(Saved entries)
▬▬▬▬▬▬▬▬▬▬

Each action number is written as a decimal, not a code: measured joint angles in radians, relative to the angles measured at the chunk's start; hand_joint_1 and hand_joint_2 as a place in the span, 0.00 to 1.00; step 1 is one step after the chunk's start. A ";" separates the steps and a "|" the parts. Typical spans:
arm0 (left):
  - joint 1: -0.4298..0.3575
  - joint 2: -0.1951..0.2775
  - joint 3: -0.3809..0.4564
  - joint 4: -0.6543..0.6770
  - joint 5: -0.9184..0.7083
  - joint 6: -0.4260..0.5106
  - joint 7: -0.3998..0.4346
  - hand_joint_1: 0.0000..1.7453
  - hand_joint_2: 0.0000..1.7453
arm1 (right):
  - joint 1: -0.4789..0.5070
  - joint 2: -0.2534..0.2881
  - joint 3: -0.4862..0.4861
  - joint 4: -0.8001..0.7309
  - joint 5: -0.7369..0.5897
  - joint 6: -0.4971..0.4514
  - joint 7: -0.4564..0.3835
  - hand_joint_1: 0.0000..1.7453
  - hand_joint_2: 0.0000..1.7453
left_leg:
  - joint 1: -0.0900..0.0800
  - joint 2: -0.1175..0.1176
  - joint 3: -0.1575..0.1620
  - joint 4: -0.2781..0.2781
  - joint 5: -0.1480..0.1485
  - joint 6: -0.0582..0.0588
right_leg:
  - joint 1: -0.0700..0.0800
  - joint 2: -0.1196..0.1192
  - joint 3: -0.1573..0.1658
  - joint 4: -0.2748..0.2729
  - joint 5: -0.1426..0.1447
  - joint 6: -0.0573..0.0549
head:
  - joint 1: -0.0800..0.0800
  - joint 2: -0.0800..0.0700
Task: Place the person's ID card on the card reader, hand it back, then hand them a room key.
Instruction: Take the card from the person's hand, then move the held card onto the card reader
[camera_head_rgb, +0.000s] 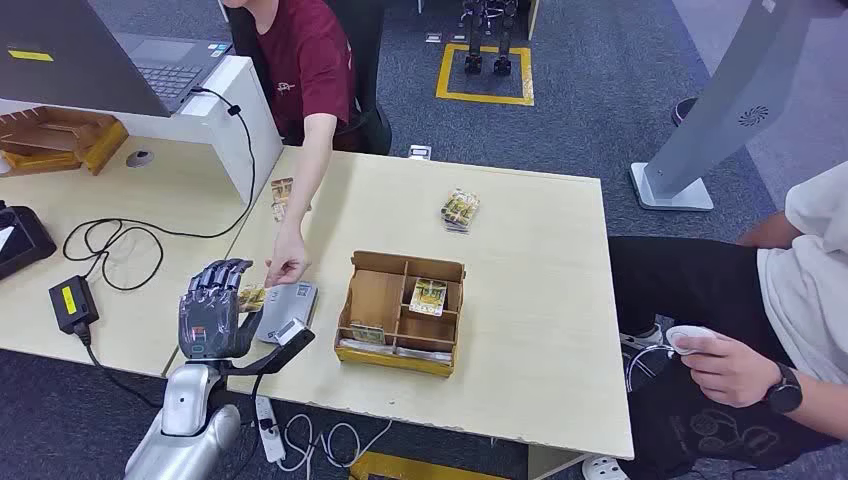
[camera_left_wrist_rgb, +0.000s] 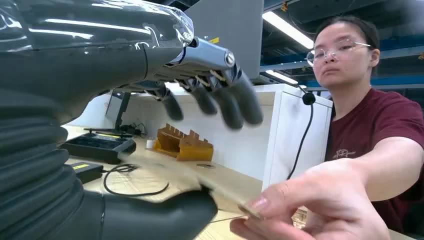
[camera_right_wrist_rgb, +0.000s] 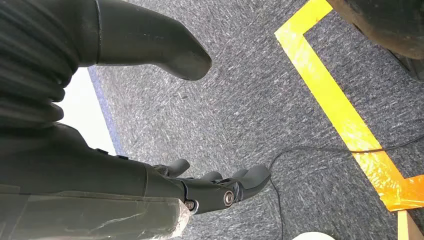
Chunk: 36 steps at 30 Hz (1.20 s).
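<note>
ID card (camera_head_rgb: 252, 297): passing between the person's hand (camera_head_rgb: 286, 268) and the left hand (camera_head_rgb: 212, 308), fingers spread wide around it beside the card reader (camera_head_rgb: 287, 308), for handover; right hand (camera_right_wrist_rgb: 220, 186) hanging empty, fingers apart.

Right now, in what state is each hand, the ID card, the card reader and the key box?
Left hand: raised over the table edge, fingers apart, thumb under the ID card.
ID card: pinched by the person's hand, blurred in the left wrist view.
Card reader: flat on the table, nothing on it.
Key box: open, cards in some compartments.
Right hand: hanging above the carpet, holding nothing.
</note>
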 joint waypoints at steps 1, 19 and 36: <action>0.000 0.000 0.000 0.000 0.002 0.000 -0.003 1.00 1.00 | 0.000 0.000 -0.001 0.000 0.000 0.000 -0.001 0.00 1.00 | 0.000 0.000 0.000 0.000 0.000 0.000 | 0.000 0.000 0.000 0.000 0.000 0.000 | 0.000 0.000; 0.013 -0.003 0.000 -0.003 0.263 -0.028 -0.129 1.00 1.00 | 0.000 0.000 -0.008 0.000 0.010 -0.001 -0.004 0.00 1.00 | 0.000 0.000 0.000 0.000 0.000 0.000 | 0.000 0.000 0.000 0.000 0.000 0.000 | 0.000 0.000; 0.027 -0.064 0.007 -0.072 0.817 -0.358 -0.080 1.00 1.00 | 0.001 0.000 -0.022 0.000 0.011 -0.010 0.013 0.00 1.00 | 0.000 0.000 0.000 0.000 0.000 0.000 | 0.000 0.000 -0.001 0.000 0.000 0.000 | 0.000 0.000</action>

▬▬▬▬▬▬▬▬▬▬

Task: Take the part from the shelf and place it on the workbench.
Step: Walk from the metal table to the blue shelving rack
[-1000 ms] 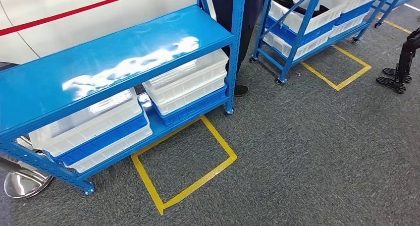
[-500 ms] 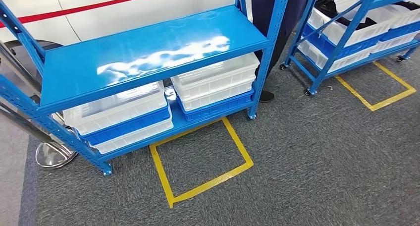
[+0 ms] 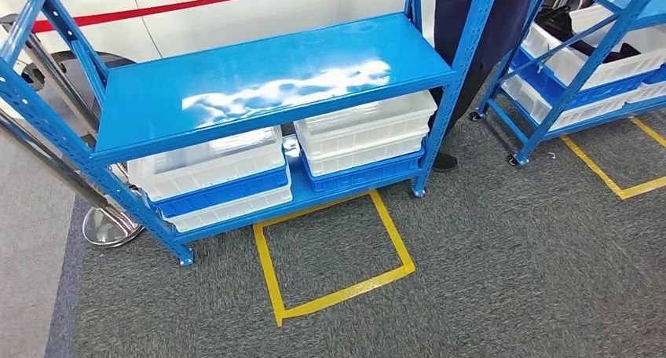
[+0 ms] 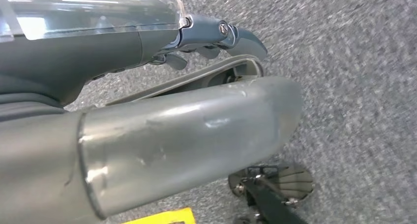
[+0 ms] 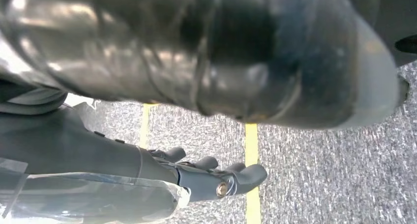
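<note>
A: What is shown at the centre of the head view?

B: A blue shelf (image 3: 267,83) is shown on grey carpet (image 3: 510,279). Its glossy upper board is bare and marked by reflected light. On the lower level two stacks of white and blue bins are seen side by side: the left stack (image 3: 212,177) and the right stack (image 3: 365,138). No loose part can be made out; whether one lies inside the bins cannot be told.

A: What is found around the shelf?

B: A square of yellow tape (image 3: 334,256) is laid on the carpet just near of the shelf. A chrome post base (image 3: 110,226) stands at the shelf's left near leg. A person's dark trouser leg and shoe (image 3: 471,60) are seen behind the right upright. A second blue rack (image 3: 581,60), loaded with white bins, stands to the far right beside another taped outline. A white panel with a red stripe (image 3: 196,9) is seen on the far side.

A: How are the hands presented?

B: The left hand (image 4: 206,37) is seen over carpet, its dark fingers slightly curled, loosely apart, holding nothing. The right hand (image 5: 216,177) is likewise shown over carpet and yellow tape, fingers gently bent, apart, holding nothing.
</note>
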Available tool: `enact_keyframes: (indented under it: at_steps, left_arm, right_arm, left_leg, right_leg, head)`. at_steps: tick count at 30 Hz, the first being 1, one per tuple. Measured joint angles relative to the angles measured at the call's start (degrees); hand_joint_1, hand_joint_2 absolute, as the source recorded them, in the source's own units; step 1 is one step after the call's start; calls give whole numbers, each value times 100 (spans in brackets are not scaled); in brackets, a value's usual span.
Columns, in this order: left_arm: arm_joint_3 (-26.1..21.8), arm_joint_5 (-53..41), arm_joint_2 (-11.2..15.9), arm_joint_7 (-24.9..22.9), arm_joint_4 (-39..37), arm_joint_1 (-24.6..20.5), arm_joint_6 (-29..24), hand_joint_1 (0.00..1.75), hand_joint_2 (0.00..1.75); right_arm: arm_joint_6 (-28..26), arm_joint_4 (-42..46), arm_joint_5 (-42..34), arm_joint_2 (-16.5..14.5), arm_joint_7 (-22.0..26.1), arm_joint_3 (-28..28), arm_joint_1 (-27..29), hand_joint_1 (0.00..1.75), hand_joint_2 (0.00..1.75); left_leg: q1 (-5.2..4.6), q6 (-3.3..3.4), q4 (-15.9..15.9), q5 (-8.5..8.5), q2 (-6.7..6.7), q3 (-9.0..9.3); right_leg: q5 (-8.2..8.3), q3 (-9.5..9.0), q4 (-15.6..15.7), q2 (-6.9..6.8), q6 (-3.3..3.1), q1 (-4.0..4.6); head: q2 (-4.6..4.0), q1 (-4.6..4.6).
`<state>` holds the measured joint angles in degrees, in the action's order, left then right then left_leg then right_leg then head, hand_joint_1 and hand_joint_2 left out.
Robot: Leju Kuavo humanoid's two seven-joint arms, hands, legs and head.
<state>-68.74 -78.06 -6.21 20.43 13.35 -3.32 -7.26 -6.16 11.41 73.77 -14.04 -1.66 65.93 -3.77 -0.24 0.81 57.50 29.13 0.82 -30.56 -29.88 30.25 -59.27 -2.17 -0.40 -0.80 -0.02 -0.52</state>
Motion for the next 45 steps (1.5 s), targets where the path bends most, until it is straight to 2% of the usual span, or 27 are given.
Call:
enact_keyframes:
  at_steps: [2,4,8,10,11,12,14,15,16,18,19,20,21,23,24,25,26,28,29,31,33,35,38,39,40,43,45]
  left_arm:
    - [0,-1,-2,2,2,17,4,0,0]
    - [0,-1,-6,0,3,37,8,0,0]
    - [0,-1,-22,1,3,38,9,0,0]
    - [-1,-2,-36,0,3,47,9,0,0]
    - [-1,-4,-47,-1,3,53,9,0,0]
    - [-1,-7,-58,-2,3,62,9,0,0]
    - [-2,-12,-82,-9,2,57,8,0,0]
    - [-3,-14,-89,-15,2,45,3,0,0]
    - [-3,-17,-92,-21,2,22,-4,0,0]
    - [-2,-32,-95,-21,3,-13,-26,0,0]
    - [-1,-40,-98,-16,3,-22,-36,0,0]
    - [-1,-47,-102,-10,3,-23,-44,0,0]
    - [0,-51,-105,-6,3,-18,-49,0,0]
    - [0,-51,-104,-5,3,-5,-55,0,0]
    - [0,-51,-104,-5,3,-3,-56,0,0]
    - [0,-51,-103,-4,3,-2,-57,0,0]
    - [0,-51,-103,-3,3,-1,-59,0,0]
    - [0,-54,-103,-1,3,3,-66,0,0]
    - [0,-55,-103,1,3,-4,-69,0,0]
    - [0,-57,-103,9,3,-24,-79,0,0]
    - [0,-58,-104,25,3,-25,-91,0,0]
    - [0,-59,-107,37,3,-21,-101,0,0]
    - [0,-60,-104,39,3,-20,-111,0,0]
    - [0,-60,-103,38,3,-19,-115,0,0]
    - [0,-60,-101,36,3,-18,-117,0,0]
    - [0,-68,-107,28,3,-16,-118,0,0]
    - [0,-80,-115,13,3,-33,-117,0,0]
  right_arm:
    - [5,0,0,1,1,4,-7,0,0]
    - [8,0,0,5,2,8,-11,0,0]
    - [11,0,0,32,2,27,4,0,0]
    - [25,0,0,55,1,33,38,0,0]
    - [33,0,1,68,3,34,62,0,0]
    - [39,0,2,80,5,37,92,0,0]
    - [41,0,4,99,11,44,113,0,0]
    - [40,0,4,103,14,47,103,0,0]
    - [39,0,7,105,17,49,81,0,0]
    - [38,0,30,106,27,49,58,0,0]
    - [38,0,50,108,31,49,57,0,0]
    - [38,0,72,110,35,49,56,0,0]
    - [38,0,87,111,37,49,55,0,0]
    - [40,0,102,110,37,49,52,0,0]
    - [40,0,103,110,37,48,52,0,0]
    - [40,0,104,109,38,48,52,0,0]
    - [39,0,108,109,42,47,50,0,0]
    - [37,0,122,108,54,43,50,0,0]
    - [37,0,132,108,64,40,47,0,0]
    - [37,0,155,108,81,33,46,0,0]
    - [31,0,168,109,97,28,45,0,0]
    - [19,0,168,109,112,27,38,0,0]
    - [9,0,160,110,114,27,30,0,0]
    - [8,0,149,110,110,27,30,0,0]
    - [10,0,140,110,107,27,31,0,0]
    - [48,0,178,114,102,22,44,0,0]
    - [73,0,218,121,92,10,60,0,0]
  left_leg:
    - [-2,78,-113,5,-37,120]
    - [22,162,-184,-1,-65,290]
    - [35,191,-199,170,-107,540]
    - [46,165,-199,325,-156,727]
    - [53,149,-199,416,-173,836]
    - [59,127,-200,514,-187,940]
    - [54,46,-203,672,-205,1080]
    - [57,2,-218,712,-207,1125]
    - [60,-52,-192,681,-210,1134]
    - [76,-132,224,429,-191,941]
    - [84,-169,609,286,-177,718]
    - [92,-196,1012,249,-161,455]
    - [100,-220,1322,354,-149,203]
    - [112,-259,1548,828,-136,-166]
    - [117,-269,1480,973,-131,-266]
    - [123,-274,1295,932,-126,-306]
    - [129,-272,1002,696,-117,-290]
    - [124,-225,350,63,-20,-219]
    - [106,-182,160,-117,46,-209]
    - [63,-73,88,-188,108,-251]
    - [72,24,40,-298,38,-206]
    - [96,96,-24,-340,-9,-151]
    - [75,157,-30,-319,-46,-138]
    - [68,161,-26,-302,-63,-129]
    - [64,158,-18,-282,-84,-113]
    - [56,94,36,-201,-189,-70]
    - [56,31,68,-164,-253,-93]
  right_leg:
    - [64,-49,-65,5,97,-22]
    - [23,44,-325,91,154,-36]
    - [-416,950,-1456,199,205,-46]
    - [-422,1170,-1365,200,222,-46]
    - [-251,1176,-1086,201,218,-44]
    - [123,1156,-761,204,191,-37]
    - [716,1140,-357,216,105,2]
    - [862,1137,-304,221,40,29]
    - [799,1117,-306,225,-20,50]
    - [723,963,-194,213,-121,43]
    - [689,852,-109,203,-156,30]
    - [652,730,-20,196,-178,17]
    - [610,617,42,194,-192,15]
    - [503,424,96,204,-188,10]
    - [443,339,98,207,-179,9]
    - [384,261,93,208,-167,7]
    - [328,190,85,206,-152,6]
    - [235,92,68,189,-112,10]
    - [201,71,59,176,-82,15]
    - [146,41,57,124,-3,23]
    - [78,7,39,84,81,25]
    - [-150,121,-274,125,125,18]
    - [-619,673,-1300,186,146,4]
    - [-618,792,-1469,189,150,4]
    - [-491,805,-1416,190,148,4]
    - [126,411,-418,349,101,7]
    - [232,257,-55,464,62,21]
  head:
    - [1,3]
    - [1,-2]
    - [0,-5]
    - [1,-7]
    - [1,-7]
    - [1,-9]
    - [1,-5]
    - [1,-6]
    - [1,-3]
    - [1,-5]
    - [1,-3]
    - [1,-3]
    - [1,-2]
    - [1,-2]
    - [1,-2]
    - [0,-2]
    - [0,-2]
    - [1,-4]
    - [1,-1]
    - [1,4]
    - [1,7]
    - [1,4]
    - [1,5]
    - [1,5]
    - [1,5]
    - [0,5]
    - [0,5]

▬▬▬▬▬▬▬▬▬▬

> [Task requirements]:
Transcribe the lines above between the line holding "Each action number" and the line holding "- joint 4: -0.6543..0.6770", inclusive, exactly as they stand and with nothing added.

> [Completed task]:
Each action number is written as a decimal, not a code: measured joint angles in radians, relative to the angles measured at the chunk's start; hand_joint_1 and hand_joint_2 as a place in the span, 0.00 to 1.00; step 1 is one step after the chunk's start. A ";" separates the steps and a "|" the parts. Typical spans:
arm0 (left):
  - joint 1: -0.4298..0.3575
  - joint 2: -0.1951..0.2775
  - joint 3: -0.3809..0.4564
  - joint 4: -0.6543..0.6770

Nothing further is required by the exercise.